→ **PROBLEM DESCRIPTION**: Each line in these records that contains "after" counts once. Give the number only.

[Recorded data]
__________________________________________________

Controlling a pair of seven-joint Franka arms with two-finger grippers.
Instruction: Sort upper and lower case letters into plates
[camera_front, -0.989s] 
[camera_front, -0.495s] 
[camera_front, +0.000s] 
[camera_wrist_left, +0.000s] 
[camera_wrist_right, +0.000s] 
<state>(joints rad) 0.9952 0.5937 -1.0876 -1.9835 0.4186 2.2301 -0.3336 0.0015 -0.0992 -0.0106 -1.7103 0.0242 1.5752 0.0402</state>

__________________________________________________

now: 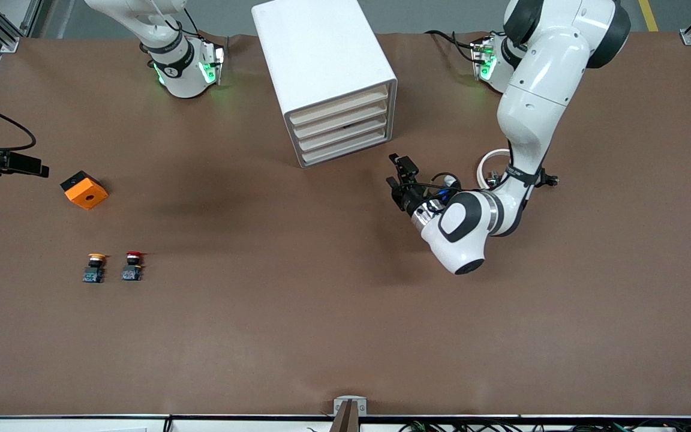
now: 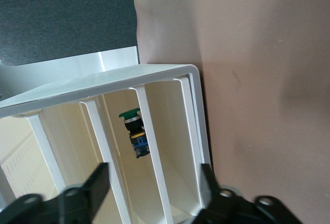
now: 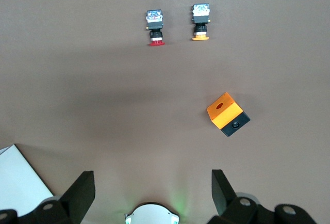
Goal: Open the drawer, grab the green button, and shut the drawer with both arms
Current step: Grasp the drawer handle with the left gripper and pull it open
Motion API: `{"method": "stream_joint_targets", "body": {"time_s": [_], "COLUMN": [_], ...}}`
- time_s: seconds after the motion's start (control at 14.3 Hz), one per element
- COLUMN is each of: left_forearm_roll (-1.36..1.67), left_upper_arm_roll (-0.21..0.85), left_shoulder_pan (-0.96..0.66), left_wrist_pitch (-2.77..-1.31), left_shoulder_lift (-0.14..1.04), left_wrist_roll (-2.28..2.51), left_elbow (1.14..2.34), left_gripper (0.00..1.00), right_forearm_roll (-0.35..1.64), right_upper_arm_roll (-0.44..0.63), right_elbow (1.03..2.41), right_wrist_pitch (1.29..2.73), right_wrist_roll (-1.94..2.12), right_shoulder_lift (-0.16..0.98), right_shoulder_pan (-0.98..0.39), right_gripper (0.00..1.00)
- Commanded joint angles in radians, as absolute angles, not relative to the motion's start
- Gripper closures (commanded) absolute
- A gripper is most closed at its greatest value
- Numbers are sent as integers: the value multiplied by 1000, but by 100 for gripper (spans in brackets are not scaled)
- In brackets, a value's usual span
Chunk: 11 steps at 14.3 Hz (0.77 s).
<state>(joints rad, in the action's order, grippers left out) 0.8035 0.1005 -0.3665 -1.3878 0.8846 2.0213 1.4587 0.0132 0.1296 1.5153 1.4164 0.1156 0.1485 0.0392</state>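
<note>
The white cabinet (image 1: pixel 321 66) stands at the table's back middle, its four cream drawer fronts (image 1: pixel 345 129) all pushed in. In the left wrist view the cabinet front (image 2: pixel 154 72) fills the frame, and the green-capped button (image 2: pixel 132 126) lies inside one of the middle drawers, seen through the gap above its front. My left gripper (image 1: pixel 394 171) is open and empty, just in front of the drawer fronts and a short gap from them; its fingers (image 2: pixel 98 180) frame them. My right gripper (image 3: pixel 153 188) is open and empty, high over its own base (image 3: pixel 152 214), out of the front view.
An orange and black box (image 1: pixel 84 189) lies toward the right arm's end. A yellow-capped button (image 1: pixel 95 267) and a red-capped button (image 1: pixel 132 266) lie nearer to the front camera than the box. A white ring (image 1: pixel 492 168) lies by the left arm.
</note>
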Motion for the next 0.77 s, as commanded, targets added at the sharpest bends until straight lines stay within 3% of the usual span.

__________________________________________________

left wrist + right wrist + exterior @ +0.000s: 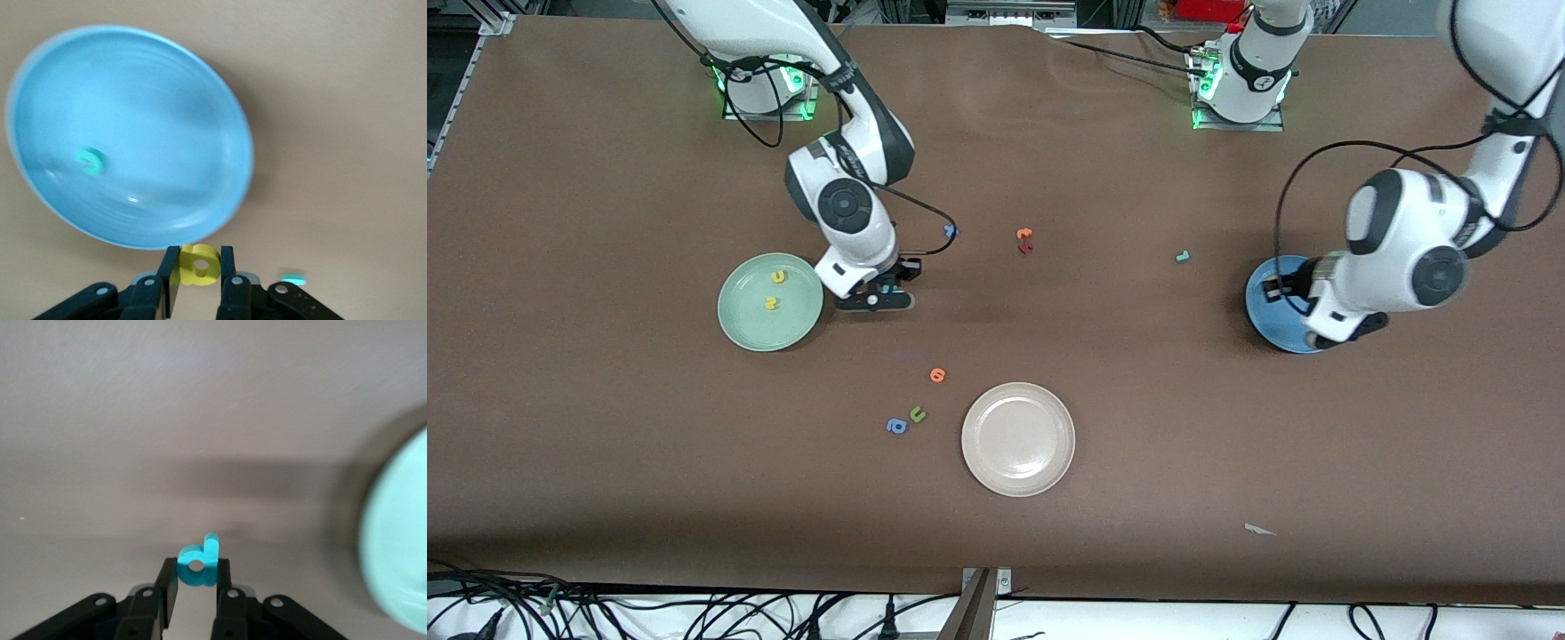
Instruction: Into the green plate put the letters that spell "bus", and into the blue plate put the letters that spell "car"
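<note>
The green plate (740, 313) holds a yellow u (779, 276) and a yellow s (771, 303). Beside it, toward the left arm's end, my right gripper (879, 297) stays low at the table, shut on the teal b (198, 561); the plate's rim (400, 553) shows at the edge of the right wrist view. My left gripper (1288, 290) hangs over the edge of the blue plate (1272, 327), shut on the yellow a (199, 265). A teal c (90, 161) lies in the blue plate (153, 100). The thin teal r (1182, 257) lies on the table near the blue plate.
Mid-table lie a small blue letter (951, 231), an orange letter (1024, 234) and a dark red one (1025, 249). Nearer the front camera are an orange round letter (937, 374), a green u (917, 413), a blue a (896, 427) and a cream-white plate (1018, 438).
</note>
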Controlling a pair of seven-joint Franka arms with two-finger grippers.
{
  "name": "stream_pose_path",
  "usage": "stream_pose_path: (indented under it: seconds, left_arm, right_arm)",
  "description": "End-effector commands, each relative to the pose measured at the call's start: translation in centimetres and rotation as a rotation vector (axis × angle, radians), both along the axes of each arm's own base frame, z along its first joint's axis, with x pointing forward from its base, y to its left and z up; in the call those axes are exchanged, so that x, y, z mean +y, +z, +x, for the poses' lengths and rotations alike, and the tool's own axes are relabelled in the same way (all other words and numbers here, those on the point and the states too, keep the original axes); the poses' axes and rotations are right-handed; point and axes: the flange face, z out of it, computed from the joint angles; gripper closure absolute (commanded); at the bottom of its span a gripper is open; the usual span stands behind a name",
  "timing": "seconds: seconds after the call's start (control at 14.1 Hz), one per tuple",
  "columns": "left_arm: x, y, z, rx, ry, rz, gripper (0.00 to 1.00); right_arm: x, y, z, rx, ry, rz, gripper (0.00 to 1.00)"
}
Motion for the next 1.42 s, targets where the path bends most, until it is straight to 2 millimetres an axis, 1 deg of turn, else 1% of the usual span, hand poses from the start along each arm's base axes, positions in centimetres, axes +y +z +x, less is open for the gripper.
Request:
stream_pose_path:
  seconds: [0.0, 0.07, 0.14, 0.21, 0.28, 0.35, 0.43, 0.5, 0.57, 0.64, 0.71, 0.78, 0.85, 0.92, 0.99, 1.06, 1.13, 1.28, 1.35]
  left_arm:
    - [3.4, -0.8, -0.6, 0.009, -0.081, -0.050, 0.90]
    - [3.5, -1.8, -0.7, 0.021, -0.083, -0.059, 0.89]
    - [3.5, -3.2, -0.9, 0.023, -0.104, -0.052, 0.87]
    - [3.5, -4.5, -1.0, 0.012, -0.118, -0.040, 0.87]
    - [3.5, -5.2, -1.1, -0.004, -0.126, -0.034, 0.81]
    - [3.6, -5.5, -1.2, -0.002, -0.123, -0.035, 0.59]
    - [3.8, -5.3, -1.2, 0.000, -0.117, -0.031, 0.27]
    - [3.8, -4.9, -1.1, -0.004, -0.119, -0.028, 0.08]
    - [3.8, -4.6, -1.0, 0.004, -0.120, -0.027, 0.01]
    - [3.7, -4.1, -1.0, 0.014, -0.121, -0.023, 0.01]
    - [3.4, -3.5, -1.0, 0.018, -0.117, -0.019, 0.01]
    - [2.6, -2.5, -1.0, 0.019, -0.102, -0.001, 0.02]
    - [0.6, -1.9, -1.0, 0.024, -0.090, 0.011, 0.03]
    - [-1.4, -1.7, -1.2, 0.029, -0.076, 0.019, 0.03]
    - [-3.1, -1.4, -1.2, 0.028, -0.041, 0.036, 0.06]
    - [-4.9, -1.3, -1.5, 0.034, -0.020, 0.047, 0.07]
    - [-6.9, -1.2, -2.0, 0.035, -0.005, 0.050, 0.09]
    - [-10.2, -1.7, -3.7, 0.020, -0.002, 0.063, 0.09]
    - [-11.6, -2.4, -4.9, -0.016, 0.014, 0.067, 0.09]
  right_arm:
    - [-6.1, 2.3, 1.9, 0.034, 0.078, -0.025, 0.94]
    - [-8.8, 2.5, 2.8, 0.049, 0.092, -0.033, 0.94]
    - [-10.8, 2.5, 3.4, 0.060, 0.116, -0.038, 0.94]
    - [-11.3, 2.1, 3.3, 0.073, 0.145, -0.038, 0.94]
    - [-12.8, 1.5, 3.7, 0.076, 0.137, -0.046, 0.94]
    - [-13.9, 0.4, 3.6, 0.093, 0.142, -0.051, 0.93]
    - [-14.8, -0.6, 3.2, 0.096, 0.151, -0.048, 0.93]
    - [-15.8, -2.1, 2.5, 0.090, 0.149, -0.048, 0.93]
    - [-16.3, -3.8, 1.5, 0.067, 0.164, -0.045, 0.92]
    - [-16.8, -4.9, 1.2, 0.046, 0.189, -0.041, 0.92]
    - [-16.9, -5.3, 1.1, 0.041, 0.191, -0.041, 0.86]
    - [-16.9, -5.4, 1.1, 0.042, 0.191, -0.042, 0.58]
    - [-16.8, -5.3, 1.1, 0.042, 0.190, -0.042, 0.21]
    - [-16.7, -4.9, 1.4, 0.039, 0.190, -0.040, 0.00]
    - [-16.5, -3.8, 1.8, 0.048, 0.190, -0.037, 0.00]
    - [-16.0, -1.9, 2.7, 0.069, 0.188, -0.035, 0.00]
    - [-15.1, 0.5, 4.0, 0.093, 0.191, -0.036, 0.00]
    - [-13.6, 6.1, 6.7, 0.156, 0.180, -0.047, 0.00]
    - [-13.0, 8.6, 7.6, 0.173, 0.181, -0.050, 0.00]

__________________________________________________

→ **WORKED SOLUTION**: 2